_Exercise goal:_
Beginning with the line containing "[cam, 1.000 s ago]", write out each line exactly through the end of the listing, and skip all pictures.

◇ ◇ ◇ ◇

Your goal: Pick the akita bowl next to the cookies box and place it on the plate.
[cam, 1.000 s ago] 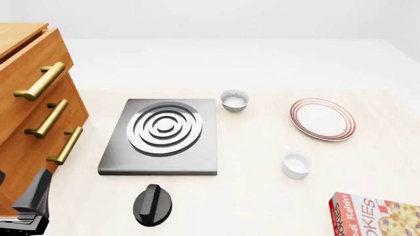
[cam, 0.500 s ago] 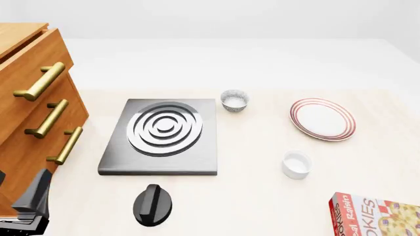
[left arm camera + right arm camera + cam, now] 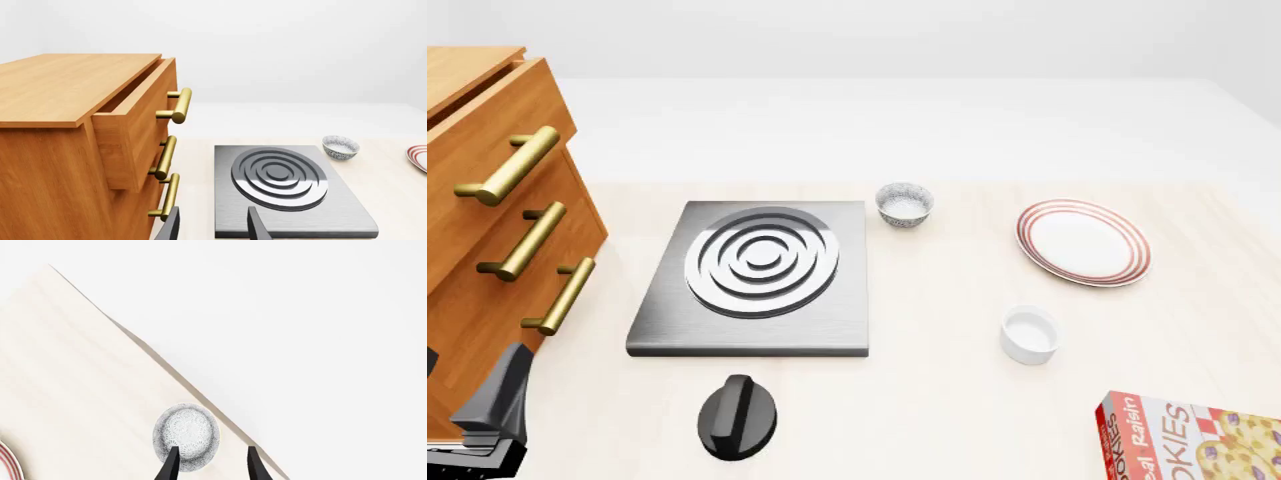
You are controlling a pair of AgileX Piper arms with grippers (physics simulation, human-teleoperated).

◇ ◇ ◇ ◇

_Final answer:_
[cam, 1.000 s ago] 
[cam, 0.500 s ago] 
[left arm camera + right arm camera + cam, now] 
You are controlling a pair of AgileX Piper arms with grippers (physics simulation, human-teleoperated).

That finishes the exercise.